Prompt: Your task is to write out the entire listing exactly, omitting its pictures.

Recorded data:
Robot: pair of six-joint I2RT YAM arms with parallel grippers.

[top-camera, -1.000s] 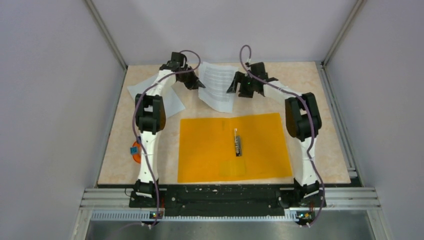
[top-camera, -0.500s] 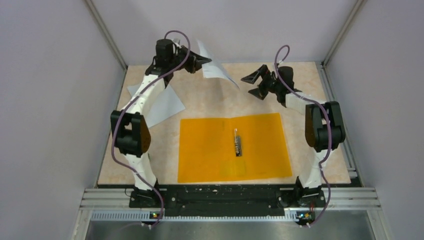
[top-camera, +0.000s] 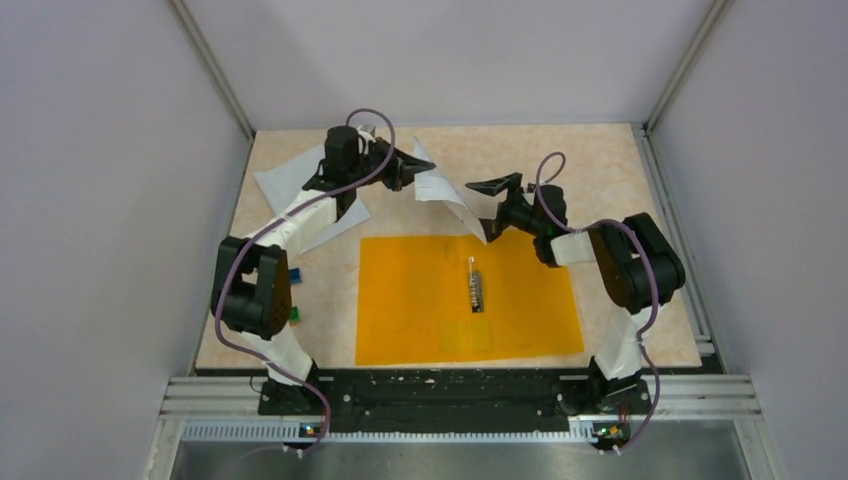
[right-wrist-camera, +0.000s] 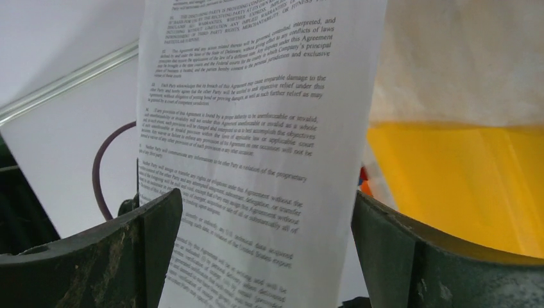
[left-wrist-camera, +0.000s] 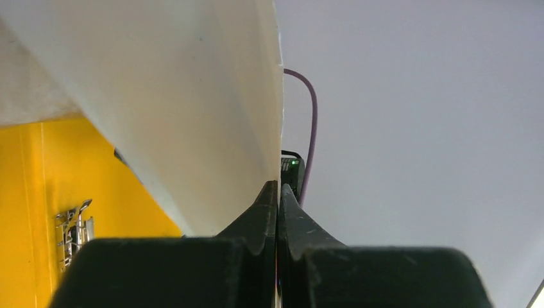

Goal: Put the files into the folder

Expected output:
Robot: pair of six-joint I2RT YAM arms with parallel grippers.

[top-camera, -1.000s] 
[top-camera, -0.500s] 
[top-camera, +0.000s] 
[right-wrist-camera, +0.000s] 
[left-wrist-camera, +0.000s] 

Goal: Put the files into the folder

Nothing else is required to finish the exercise.